Thinking Outside the Box

Affordable thermal security cameras bring new opportunities to light

There’s no denying it: Bad stuff happens at night.

Whether we’re talking about terrorists crossing borders or burglars jumping the fence into your back yard, nighttime is the right time for bad things to happen.

But thermal security cameras even out the odds by giving homeowners and security professionals alike the power to see clearly in total darkness.

Accepted throughout the industry as the best 24- hour visual surveillance imaging solutions available, thermal security cameras are vital tools in securing homes, corporate campuses and industrial facilities -- not to mention their role in secure borders, airports, sea ports, nuclear facilities and other critical infrastructure installations.

And now that full-featured, full resolution, thermal security cameras are available for a competitive price, security dealers and integrators are finding scores of new ways to use this effective, affordable technology.

Thermal security cameras have been the best nighttime security imaging solutions for years. Until just the last couple of years, however, they’ve just been too expensive to be a viable component for residential security.

The last few years have seen the cost of high-quality thermal security cameras come down dramatically.

Offering 320x240 resolution, network-ready models are now affordable, greatly expanding their use around the security industry in general, and in the small business, residential and personal security fields in particular.

Most small businesses or home owners couldn’t realistically stomach spending tens of thousands of dollars for a thermal fence perimeter security system.

Now, people are coming up with new and innovative ways of using thermal to keep their homes, families, and businesses safe.

Residential Security
A single thermal security camera outfitted with a wide-angle lens can play a multitude of roles in improving the safety and security of a house. Perimeter security is obvious -- point the camera along unsecured avenues of approach, and let the analytics alert anyone in the house about uninvited visitors.

But parents of small children also use thermal to make sure that none of their little ones gets too close to the pool when a parent isn’t around.

Many residential clients prefer thermal cameras because they don’t need bright security lights to work.

They see heat, not light, so the amount of light available to the sensor is irrelevant to its imaging performance.

Being able to see clearly without the inconvenience of bright lights makes thermal the “good neighbor” security camera solution.

Affordable thermal cameras are also popular solutions because they protect the privacy and modesty of family members, visitors and neighbors. Thermal can neither recognize facial features, nor can it see through windows.

Small Business Security
Many of these same attributes make thermal security cameras an ideal solution for businesses of every size.

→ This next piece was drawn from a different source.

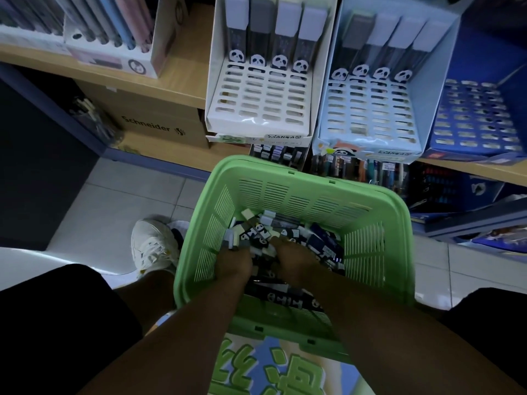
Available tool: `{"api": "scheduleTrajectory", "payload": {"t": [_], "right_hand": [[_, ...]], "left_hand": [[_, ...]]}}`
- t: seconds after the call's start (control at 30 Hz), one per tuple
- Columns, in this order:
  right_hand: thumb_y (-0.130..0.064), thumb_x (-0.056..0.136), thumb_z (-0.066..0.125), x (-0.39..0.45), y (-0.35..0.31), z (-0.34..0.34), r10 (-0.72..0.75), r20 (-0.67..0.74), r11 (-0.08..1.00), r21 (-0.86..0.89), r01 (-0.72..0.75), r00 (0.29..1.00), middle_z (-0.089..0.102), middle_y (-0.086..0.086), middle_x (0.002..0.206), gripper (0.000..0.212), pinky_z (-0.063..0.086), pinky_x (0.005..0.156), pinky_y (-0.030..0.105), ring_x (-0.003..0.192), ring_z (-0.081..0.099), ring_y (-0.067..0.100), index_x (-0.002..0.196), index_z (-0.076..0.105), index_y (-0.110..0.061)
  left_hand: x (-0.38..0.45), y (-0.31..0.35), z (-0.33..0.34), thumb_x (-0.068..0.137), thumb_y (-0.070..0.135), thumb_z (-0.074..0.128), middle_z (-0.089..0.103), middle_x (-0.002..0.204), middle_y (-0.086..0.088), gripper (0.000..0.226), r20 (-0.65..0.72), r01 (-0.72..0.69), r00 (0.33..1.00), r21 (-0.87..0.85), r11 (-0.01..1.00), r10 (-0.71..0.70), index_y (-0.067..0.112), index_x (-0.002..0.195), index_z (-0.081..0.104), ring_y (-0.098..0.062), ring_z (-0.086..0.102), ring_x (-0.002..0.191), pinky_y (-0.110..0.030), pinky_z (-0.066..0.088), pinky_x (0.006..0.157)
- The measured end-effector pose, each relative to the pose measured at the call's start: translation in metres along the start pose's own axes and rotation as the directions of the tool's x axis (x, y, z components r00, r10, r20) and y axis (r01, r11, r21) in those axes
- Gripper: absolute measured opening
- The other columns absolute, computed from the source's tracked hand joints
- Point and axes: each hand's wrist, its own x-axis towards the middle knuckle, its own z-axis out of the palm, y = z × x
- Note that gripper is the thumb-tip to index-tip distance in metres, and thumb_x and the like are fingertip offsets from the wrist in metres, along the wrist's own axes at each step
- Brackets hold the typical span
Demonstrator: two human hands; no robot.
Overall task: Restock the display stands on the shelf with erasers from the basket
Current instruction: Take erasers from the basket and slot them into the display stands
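So the biggest thing here is the wooden shelf [182, 81] running across the back, with three display stands sitting on it side by side: a white stand [258, 121], a light blue stand [368, 138] just to its right, and a dark blue stand [473, 129] at the far right. The white and light blue ones each have a row of four panda erasers [258, 59] standing at the back, and the slotted rows in front of those look mostly unfilled. The dark blue one is too dim to read properly.

Down below, a green basket [379, 252] is tilted toward the shelf, resting above a printed bag or box with big green characters [256, 369]. A jumble of loose erasers [288, 232] lies piled in the bottom of it, black-and-white panda wrappers mixed with dark blue ones.

Both of the person's forearms go down into the basket. The left hand [233, 263] is buried knuckles-up in the pile, fingers curled down among the erasers. The right hand [295, 260] is just beside it, same deal. Honestly I can't tell if either one is actually gripping anything or just digging, the fingertips are hidden in the heap.

A white sneaker [152, 246] sits on the tiled floor left of the basket, and a Schneider carton [154, 128] is tucked under the shelf.
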Motion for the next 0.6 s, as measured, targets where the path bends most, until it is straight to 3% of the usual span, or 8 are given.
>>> {"api": "scheduleTrajectory", "payload": {"t": [0.1, 0.2, 0.27, 0.33, 0.43, 0.5, 0.53, 0.6], "right_hand": [[-0.02, 0.095, 0.059, 0.003, -0.014, -0.004, 0.105, -0.041, 0.927, 0.365, -0.083, 0.994, 0.067, 0.007, 0.105, 0.027, 0.046, 0.065, 0.029, 0.087, 0.064, 0.025, 0.122, 0.056, -0.016], [0.001, 0.094, 0.051, 0.006, -0.035, -0.012, 0.061, -0.011, 0.838, 0.544, -0.046, 0.998, 0.064, -0.001, 0.09, 0.019, 0.047, 0.07, 0.025, 0.08, 0.06, 0.011, 0.104, 0.062, -0.01], [0.005, 0.095, 0.051, -0.003, -0.051, -0.024, 0.025, 0.055, 0.802, 0.594, -0.053, 0.998, 0.067, -0.001, 0.103, 0.03, 0.045, 0.065, 0.012, 0.089, 0.06, 0.008, 0.12, 0.06, -0.011], [0.006, 0.092, 0.06, -0.008, -0.055, -0.027, 0.011, 0.135, 0.757, 0.646, -0.096, 0.991, 0.06, 0.006, 0.133, 0.065, 0.048, 0.068, 0.006, 0.114, 0.06, 0.02, 0.15, 0.037, -0.01], [0.016, 0.083, 0.066, -0.019, -0.056, -0.034, -0.031, 0.27, 0.643, 0.743, -0.188, 0.962, 0.062, 0.019, 0.133, 0.072, 0.06, 0.075, 0.031, 0.104, 0.067, 0.029, 0.148, 0.039, 0.001], [0.018, 0.086, 0.061, -0.025, -0.051, -0.04, -0.068, 0.34, 0.571, 0.784, -0.243, 0.938, 0.062, 0.026, 0.128, 0.059, 0.057, 0.06, 0.026, 0.086, 0.07, 0.025, 0.14, 0.044, 0.006], [0.016, 0.089, 0.058, -0.027, -0.05, -0.045, -0.087, 0.36, 0.514, 0.815, -0.268, 0.929, 0.062, 0.025, 0.128, 0.054, 0.057, 0.06, 0.026, 0.087, 0.071, 0.025, 0.14, 0.045, 0.003], [0.003, 0.093, 0.06, -0.025, -0.042, -0.049, -0.074, 0.396, 0.416, 0.846, -0.333, 0.915, 0.062, 0.016, 0.131, 0.049, 0.058, 0.081, 0.037, 0.108, 0.067, 0.031, 0.139, 0.049, -0.011]], "left_hand": [[-0.012, 0.01, -0.003, 0.08, 0.051, 0.076, 0.065, 0.11, -0.005, 0.061, 0.04, -0.033, 0.999, -0.103, 0.994, 0.037, 0.01, 0.124, 0.063, -0.03, 0.063, 0.102, -0.034, 0.049, 0.086], [-0.02, 0.013, -0.002, 0.057, 0.071, 0.081, 0.067, 0.123, -0.007, 0.096, 0.169, -0.018, 0.985, -0.125, 0.992, 0.04, 0.015, 0.132, 0.061, -0.026, 0.067, 0.104, -0.041, 0.055, 0.093], [-0.02, 0.014, -0.003, 0.062, 0.066, 0.083, 0.064, 0.13, -0.012, 0.097, 0.219, 0.032, 0.976, -0.175, 0.984, 0.007, 0.011, 0.138, 0.056, -0.029, 0.067, 0.106, -0.046, 0.055, 0.095], [-0.02, 0.015, -0.005, 0.062, 0.067, 0.082, 0.06, 0.136, -0.015, 0.104, 0.259, 0.091, 0.965, -0.181, 0.979, -0.042, 0.011, 0.144, 0.05, -0.033, 0.065, 0.11, -0.05, 0.055, 0.095], [-0.02, 0.016, -0.007, 0.065, 0.064, 0.081, 0.06, 0.136, -0.016, 0.107, 0.318, 0.118, 0.947, -0.198, 0.973, -0.05, 0.015, 0.151, 0.039, -0.036, 0.066, 0.11, -0.051, 0.058, 0.088], [-0.016, 0.013, -0.007, 0.052, 0.068, 0.085, 0.069, 0.12, -0.014, 0.107, 0.348, 0.128, 0.936, -0.219, 0.967, -0.045, 0.012, 0.139, 0.056, -0.034, 0.072, 0.097, -0.05, 0.062, 0.075], [-0.016, 0.012, -0.008, 0.045, 0.07, 0.086, 0.072, 0.114, -0.013, 0.108, 0.348, 0.112, 0.937, -0.223, 0.968, -0.028, 0.011, 0.132, 0.062, -0.033, 0.073, 0.092, -0.05, 0.063, 0.072], [-0.012, 0.009, -0.006, 0.043, 0.075, 0.085, 0.071, 0.117, -0.013, 0.11, 0.366, 0.1, 0.93, -0.226, 0.969, -0.011, 0.013, 0.131, 0.063, -0.035, 0.073, 0.092, -0.053, 0.062, 0.074]]}}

Single-site businesses use thermal cameras and analytics to watch entry points and loading docks, alerting owners by e-mail of unauthorized entries.

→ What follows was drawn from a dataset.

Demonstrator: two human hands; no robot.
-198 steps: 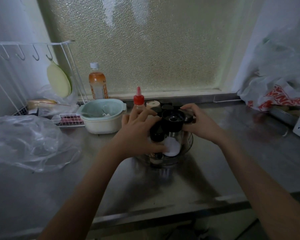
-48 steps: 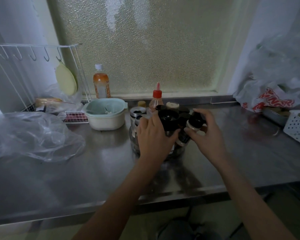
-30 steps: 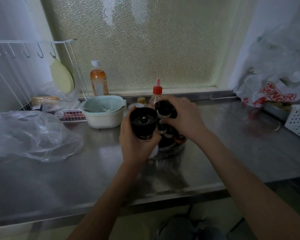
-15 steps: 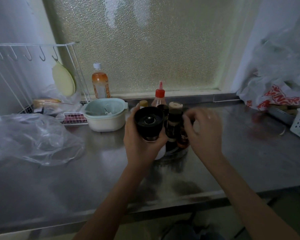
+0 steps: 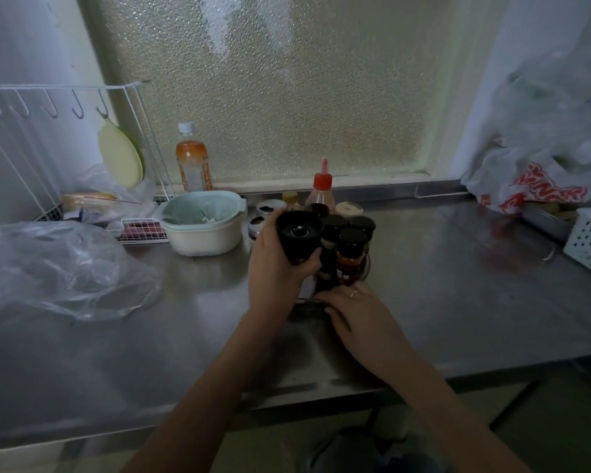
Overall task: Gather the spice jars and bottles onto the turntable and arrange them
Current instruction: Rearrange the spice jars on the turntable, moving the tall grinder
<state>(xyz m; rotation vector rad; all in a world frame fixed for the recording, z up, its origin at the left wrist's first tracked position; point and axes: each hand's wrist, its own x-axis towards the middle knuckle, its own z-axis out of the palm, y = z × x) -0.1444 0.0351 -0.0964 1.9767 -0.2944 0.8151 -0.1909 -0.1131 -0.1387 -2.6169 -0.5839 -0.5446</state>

Large business campuses use thermal for the same thing, just on a larger scale. These same facilities use thermal to guard server rooms and access to intellectual property by monitoring large data lines under false floors and dropped ceilings, as data theft can ruin a business as fast as a physical break-in can.

Most businesses also tend to underestimate the threats posed to their roofs. Criminals can gain access to the roof and vandalize or steal metal components from rooftop air conditioning units. They can also enter buildings from roof access points. These areas are quite often unlit and unsecured; a couple of thermal cameras -- often even only one -- can close a gaping hole in any facility’s security.

Thinking Outside the Box
Innovative security integrators are devising new and exciting uses for affordable thermal security cameras every day.

Telecom companies can use thermal cameras to monitor the thousands of cell phone towers around the country, safeguarding them against theft and vandalism.

Energy companies use thermal to watch over small, unattended substations -- not just the big ones -- staying vigilant against copper theft and vandalism that can cause expensive service outages.

Gated communities and homeowner associations use thermal cameras to keep an eye on gated entries and common buildings used by the entire community.

The expense to repair damage to any of these common buildings is borne by the community as a whole, so an ounce of prevention is seen as a pound of cure.

Even horse breeders and owners of equestrian centers are getting into the act. Horses represent a significant investment -- their acquisition and upkeep costs thousands of dollars per animal -- so using thermal cameras to solidify a farm’s perimeter security is a nobrainer.

But during foaling season, breeders can use thermal cameras to keep a watchful eye on pregnant mares and be alert to any potential problems in the confined foaling pen or stall.

Thermal security cameras have broken the price barrier, as promised for so many years. Now it’s time for enterprising and entrepreneurial security dealers and integrators to discover all of the new ways people can put the ability to see in total darkness to work for them.